Many musical greats were inspired and influenced by Native American musicians, some of whom never revealed their cultural heritage, flew under the radar, or were legends only within the world of musicians. Rumble reveals the artists who helped to shape the modern sounds of blues, rock’n’roll and jazz, as told by the likes of Martin Scorsese, Slash, Steven Tyler and Tony Bennett, just to name a few.
The film was executive-produced by Stevie Salas, a Native American (Apache) guitarist (named in the top 50 guitarists of all time), author, record producer and TV host. Salas has said that it was important for this to be a positive and celebratory exploration of Native American achievement and influence within popular music, rather than a negative story about artists who seem to have been overlooked.
Director Catherine Bainbridge and cinematographer Alfonso Maiorana have achieved a great balance of archival footage, interviews, and live performance, giving an insight into how artists such as Jimi Hendrix, Buffy Sainte-Marie, Jesse Ed Davis, Robbie Robertson and more thought and felt about their Native American heritage. I particularly enjoyed discovering how that culture and storytelling legacy may have shaped their sound – and in turn shaped the sounds of groups such as the Rolling Stones, The Who and Led Zeppelin. These giants of rock admired and echoed the styles of artists such as Link Wray, whose instrumental track ‘Rumble’ is the only song without lyrics to be banned for fear that it would incite teenage violence and rebellion!
This doco is essentially a missing chapter in the history of modern music, and such a vital one. It was very cool to sit in a theatre full of people discover the truth behind some of the biggest names in music.

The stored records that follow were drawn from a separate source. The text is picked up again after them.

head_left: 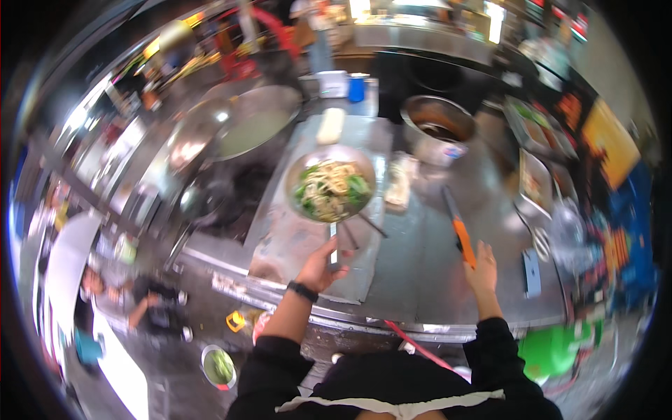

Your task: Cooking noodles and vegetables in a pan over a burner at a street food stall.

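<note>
My left hand (323, 266) is wrapped round the handle of a round metal pan (295, 178). Pale noodles with leafy greens (332, 187) fill this pan, above the metal worktop. Chopsticks (373, 225) show by its near right rim, partly hidden beneath it. Further right, my right hand (481, 268) has its fingers stretched out and nothing visibly gripped. Just left of those fingers lies a knife (460, 234) with an orange handle and a grey blade, its handle end close to or touching the hand; which of the two I cannot tell.
Left of the worktop stands a large wok (255, 126) with pale liquid. A deep metal pot (437, 133) with dark contents sits beyond the knife. Food trays (535, 178), scissors (541, 241) and a phone (532, 273) line the right side. Another person (126, 301) is at the lower left.
</note>
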### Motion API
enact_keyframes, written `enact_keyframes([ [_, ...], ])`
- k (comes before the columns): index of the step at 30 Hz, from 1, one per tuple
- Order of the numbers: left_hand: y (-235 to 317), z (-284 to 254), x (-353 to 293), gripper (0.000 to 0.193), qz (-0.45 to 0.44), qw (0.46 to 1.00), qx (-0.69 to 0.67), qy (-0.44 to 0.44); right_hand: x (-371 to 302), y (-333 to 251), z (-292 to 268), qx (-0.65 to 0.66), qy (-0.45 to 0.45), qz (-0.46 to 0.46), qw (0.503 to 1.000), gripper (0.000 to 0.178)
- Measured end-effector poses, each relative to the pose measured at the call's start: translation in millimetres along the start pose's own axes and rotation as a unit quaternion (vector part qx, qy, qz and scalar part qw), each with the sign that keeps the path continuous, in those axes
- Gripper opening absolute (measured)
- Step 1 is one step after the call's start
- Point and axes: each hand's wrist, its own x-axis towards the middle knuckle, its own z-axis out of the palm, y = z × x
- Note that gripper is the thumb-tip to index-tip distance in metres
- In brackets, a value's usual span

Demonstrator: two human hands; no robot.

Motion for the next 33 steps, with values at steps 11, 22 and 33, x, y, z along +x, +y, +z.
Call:
enact_keyframes([
  [11, 298.5, -115.9, -12.4, 0.036, 0.386, 0.765, 0.461, 0.231, 50.3, 16.1, 22.3, 0.047, -0.083, 0.005, 0.995, 0.039],
  [22, 659.5, -212.4, 153.8, 0.067, 0.382, 0.466, 0.657, 0.452, -77.8, -26.2, -71.8, 0.369, 0.090, 0.278, 0.882, 0.034],
  [33, 739.6, -242.3, 235.8, 0.049, 0.342, 0.440, 0.759, 0.336, -84.7, -193.2, -102.2, 0.381, 0.218, 0.387, 0.811, 0.043],
])
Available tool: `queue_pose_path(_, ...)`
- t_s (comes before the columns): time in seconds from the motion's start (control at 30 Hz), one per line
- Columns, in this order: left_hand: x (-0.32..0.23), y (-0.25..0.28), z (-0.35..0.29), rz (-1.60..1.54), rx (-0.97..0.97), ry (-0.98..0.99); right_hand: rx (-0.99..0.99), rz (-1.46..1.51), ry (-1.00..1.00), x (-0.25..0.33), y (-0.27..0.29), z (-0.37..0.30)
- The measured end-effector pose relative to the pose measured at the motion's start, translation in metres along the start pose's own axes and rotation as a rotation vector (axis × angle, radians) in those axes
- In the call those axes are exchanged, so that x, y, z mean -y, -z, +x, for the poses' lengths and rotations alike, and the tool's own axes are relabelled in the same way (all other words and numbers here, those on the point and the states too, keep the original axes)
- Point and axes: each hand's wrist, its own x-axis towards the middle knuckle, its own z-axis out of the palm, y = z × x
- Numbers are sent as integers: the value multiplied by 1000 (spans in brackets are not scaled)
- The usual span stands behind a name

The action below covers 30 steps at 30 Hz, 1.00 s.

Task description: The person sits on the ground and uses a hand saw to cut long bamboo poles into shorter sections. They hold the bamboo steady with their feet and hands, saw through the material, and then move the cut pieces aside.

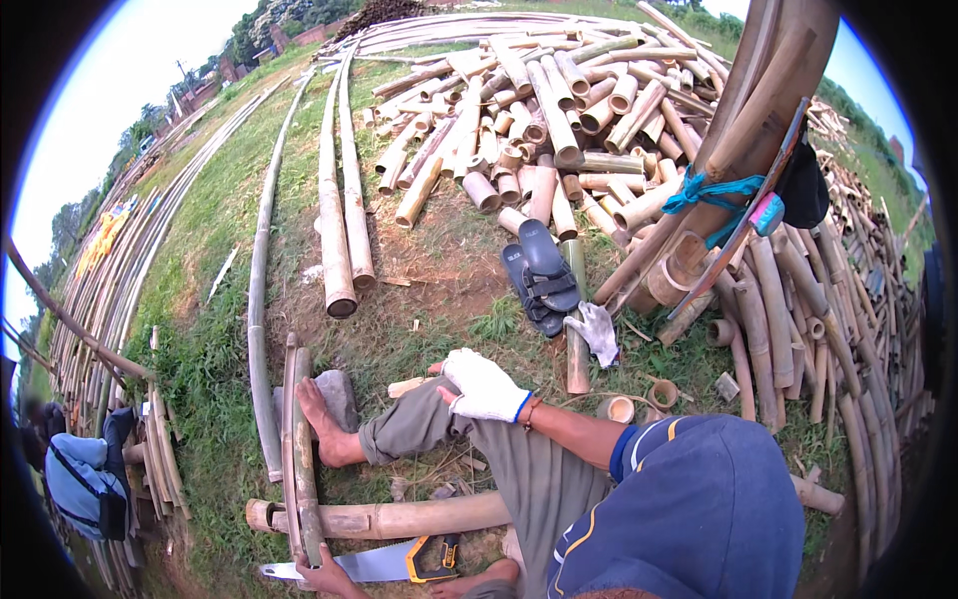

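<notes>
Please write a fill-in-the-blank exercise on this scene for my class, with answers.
1. The right hand wears a white fabric glove with a ____ edge at the wrist.
2. The bare ____ hand holds narrow tan bamboo pieces.
3. The silver-bladed saw has a yellow-and-____ handle.
4. Exactly ____ dark strapped sandals lie beyond the right hand.

Missing words: blue; left; black; two.

The left hand (324,577), its forearm cut off by the lower edge, and 2 bamboo pieces (305,469) hide part of the saw blade (381,565). The distant yellow heap (105,238) is too small to tell.
</notes>
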Motion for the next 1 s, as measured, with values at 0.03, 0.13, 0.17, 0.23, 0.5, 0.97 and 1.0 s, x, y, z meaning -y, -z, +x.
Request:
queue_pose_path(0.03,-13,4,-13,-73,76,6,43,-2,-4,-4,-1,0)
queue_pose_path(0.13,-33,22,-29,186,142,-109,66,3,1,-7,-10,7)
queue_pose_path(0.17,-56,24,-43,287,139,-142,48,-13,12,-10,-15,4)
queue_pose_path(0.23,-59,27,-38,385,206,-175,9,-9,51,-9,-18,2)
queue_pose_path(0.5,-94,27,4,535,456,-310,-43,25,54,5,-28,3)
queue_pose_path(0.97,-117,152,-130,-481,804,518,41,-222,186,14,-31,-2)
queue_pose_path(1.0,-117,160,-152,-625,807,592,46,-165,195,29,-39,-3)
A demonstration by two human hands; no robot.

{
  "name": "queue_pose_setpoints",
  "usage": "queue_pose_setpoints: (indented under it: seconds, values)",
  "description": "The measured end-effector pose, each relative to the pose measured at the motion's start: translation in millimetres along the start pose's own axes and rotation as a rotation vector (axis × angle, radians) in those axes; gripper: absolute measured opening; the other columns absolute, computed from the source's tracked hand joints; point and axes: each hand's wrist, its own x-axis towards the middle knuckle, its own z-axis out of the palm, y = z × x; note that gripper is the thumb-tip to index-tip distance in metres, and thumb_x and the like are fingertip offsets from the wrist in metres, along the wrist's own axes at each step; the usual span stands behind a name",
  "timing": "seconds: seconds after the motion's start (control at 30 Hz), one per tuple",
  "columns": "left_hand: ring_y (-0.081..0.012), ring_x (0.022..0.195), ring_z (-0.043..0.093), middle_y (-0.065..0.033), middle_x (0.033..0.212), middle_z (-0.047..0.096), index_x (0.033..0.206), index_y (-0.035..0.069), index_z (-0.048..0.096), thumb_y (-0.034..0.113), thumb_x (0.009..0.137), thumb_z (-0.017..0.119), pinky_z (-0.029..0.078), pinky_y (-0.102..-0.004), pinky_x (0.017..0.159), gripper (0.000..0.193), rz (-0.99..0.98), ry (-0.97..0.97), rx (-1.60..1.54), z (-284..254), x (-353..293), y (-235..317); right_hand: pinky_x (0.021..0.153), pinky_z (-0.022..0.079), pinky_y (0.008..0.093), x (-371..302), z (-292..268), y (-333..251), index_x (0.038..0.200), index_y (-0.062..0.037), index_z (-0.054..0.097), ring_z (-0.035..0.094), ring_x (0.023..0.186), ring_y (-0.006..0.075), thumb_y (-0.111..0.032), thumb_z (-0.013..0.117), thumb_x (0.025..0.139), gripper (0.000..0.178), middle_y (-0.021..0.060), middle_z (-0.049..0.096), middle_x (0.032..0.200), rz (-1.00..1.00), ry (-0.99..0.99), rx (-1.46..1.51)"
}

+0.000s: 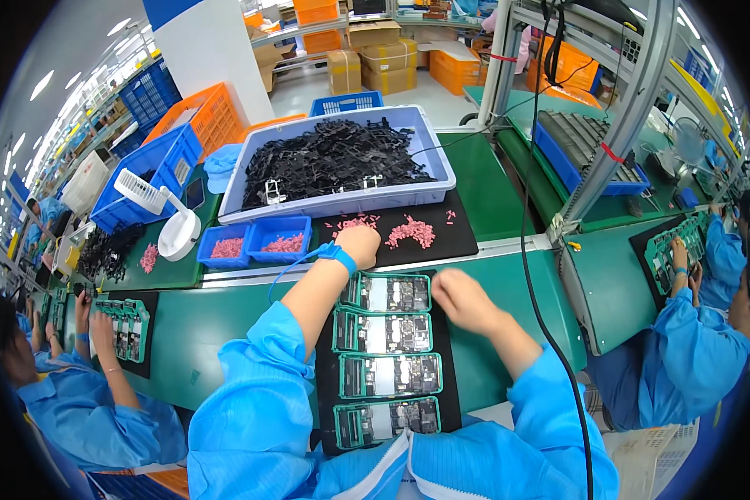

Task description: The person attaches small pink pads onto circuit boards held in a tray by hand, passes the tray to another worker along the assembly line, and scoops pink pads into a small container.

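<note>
My left hand (pixel 360 247), with a blue strap at its wrist, reaches to the edge of a small pile of pink pieces (pixel 354 222) on a black mat. It looks closed; its fingertips are hidden behind the hand. Beside the right edge of the farthest phone assembly (pixel 402 293), my right hand (pixel 467 298) has its fingers curled together. Whatever it may hold is too small to tell. Several such assemblies, each with a circuit board in a green frame, lie in a column on a black mat (pixel 328 429). Another pink pile (pixel 410 232) lies right of my left hand.
Two blue trays (pixel 280 239) of pink pieces stand left of the piles. Behind is a large pale bin (pixel 432 193) heaped with black parts. A white fan (pixel 177 235) stands at left. A black cable (pixel 529 275) hangs on my right. People work on both sides.
</note>
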Motion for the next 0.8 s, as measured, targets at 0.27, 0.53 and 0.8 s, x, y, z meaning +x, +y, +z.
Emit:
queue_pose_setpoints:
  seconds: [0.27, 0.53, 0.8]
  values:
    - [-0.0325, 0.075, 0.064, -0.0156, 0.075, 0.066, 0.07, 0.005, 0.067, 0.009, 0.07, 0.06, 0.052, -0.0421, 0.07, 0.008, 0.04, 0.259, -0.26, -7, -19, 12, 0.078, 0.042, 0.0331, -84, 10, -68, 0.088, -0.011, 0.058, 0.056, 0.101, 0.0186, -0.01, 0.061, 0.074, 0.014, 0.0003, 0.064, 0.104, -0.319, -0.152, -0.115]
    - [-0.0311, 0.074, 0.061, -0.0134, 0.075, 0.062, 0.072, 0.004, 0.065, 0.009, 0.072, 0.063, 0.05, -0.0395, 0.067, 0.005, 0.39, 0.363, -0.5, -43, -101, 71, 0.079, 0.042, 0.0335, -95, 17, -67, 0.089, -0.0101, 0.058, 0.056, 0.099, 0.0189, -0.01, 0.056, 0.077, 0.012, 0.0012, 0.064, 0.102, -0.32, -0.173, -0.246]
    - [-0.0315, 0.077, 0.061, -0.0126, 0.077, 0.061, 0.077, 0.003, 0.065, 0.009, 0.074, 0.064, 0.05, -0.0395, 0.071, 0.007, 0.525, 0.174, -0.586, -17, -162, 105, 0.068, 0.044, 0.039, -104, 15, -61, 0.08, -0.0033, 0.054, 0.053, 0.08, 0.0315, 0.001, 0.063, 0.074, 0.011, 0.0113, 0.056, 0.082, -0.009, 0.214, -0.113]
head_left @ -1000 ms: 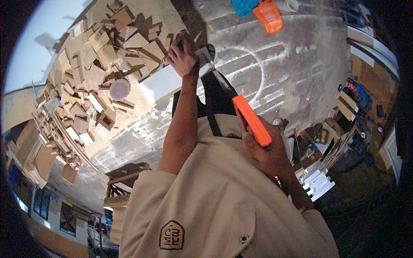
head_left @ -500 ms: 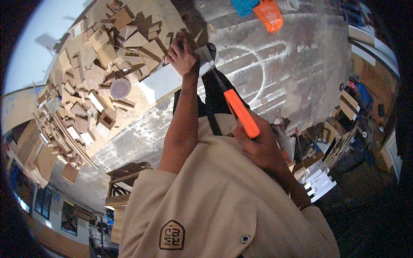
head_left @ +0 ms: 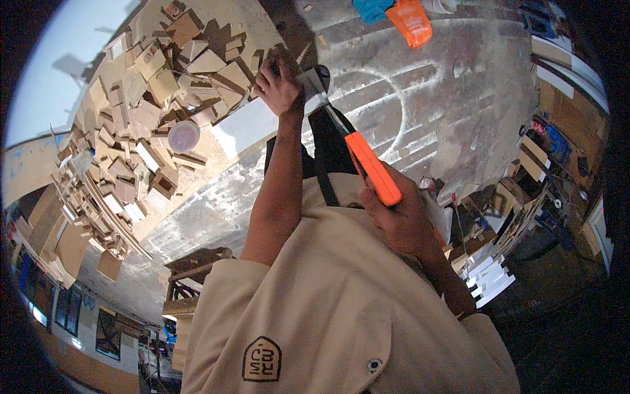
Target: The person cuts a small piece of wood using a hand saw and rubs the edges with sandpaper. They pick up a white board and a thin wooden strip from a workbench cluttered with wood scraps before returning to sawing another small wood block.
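Observation:
A hand saw with a bright orange handle (head_left: pixel 374 171) is held in my right hand (head_left: pixel 397 213), its fingers wrapped round the grip. The saw's thin blade (head_left: pixel 336 117) slants up and left to a pale white board (head_left: pixel 239 127) and meets it near the board's right end. My left hand (head_left: pixel 278 85) is closed over the far side of this board, just left of the blade, with its fingers curled. What lies under those fingertips is partly hidden. A dark shoe (head_left: pixel 321 73) shows beyond the blade.
A heap of wood offcuts (head_left: pixel 151 85) spreads at the left, with a round translucent tub (head_left: pixel 184 136) among them. Orange and blue bags (head_left: pixel 410 25) lie on the scuffed floor (head_left: pixel 433 105) at the far side. White strips (head_left: pixel 489 282) are stacked at the right.
My right hand has drawn the saw slightly back, down and to the right. The left hand and the board stay in place.

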The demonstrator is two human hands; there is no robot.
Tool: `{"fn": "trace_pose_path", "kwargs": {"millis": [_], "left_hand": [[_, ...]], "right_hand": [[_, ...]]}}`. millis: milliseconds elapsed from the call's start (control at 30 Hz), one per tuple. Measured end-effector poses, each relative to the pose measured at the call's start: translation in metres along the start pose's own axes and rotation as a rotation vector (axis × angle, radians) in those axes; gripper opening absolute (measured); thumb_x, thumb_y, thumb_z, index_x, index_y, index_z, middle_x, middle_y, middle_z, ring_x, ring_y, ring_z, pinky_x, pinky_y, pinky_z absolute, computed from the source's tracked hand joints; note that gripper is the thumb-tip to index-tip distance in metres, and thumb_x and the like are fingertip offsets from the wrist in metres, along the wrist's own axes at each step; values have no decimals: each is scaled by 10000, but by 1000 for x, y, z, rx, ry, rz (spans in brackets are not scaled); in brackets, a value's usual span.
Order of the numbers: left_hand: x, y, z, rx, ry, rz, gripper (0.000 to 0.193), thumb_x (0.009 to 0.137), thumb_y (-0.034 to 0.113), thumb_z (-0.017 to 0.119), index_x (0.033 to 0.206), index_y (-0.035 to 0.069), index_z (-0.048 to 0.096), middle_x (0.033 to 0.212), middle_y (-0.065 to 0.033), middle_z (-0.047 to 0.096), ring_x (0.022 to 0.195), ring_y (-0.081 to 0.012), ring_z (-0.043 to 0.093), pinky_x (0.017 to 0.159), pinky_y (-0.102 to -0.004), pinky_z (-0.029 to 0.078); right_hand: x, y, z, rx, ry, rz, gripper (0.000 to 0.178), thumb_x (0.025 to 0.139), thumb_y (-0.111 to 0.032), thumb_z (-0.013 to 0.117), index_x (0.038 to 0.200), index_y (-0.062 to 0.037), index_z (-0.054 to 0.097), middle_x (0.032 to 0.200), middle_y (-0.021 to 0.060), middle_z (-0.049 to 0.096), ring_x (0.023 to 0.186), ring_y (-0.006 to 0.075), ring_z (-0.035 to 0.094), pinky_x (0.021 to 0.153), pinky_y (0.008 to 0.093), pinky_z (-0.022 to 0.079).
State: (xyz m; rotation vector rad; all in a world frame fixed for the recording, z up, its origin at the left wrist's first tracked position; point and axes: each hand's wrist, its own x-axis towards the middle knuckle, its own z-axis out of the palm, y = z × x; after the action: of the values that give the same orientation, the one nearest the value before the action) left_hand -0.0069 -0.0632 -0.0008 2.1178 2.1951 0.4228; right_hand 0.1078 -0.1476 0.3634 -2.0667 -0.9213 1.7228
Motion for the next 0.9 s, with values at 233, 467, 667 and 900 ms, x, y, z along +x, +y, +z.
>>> {"fn": "trace_pose_path", "kwargs": {"millis": [233, 467, 667, 900], "left_hand": [[-3, 0, -4, 40, -5, -9, 545, 854, 255, 574, 1396, 240, 516, 1277, -98, 514, 1096, -339, 505, 921, -521, 383], [-3, -2, 4, 15, 24, 12, 548, 860, 272, 578, 1403, 240, 513, 1251, -118, 522, 1109, -345, 503, 929, -522, 378], [-4, 1, 1, 68, 3, -7, 550, 882, 287, 583, 1424, 239, 502, 1280, -96, 517, 1125, -333, 498, 918, -517, 379], [0, 1, 3, 49, -31, 11, 521, 902, 294, 577, 1417, 244, 511, 1293, -101, 513, 1118, -332, 499, 924, -509, 378]], "right_hand": [[-12, 0, -4, -129, 42, 39, 258, 967, -219, 615, 1103, -3, 580, 812, 43, 569, 764, 136, 538, 733, 314, 464], [0, -3, -1, 44, -4, 44, 267, 958, -202, 629, 1128, -1, 580, 812, 43, 579, 770, 142, 545, 747, 322, 474], [-14, 5, 2, -27, 50, -44, 265, 949, -193, 639, 1111, 7, 576, 791, 35, 557, 752, 140, 526, 731, 322, 466], [2, 1, 0, 39, 10, -39, 248, 942, -200, 646, 1063, 4, 571, 804, 44, 559, 759, 134, 523, 729, 323, 464]]}}
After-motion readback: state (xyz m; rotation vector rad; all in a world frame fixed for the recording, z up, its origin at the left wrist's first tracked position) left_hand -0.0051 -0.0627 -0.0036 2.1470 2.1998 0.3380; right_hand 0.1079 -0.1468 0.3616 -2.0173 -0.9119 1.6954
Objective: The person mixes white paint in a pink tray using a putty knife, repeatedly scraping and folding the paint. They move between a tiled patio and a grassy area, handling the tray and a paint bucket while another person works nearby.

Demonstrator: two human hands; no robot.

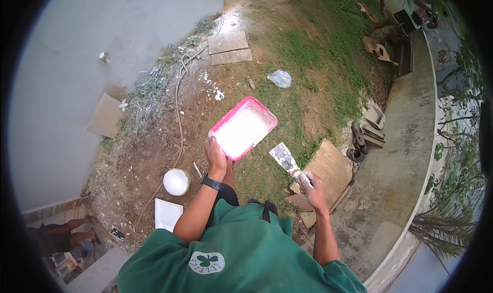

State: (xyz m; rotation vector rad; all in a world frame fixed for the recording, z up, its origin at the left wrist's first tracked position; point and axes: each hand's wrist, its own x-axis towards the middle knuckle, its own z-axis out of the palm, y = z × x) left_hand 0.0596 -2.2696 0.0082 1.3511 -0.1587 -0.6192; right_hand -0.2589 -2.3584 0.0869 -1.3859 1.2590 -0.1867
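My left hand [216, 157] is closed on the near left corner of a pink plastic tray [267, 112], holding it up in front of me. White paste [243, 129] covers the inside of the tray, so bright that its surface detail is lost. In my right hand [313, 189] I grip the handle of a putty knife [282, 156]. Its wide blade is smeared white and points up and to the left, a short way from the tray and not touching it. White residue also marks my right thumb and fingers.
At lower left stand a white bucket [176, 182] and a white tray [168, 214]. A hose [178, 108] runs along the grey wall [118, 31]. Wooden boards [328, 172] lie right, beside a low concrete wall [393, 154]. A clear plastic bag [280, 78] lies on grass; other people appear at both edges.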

I had a similarly uplifting experience on Tuesday night at the Opera House, watching the Djuki Mala dance group from Elcho Island bring plenty of joy and laughter to a full house with their unique brand of performance: sharing Yolngu culture and their love of dance.
The group, consisting of five dancers led by director Joshua Bond, went viral via a YouTube video which showed them dancing to Zorba the Greek, and since then they have toured the world to much acclaim.
What I really enjoy about this group and their show is that it is a celebration; it is also incredibly personal, and gives a great insight into everyday life and challenges in community up in North East Arnhem land. The intention seems to be purely to connect with the audience, to share the passion for dance, and the life experience that touring with this show has given each of them. It felt like being in the lounge-room with a bunch of friends, who all happen to be talented performers, dancing to our favourite songs. There was a real sense of intimacy, and that can be hard to achieve in a space such as the Opera House.
Djuki Mala ran from June 13-18 at Sydney Opera House. Sydney Film Festival ran from June 7-18.
Rumble: The Indians Who Rocked The World will get an Australian release via Madman Entertainment.